A quick summary of the OAuth support we’ve recently added in a couple of key projects.

If you’re into RESTful web services and OAuth, we have implemented an extension to the Jersey project (the JAX-RS Reference Implementation). This extension allows for the signing and/or the verification of OAuth 1.0 based requests. It is based on a digital signature library accessed by server and client filters. Detailed information can be found here.

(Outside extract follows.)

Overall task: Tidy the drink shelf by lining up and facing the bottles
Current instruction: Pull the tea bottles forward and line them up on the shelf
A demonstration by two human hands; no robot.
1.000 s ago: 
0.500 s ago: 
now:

For people interested in a more integrated solution, we have also implemented a module for the open source project OpenSSO to supports OAuth as an authentication module. This module handles the Service Provider side, that is: token issuance, token & message verification as well as SSO session handling (to bridge with other protocols). This module is, for now, an extension to OpenSSO. In other words it is not yet part of the core OpenSSO and should be considered as more experimental. Beside the Java doc, a good source of information on this can be found in this article. There’s also Pat’s demo at Community One this year.

If you’re so inclined, give it a try – any feedback is more than welcome!

As mentioned before, during this last JavaOne, my colleague Pat Patterson has been showing a demo that leverages JavaFX and our OpenSSO’s OAuth module (preview for now). Daniel Raskin (our OpenSSO marketing guru at Sun) and him have created a video about the demo here. Check it out, it’s informative and very funny.

The more I think and read about the session fixation issue (see the official announcement here and additional info there) that has been discovered in OAuth, the more I’m convinced of the benefits Identity Federation brings to the table.

Think about it, the main issue (beside securing the callback URL which is reasonably easy to achieve) is the fact that the (service) Consumer and the Service Provider can’t currently be sure that the user that has initiated the OAuth flow (and thus has logged in at the Consumer site) is the same user that logs in the Service Provider during the authorization process. If something akin to SAML‘s SSO model were in play (where identities of the principal at the consumer & SP site are federated in a privacy-preserving manner – meaning no correlation issue) then ensuring it is the same user would be a no brainer.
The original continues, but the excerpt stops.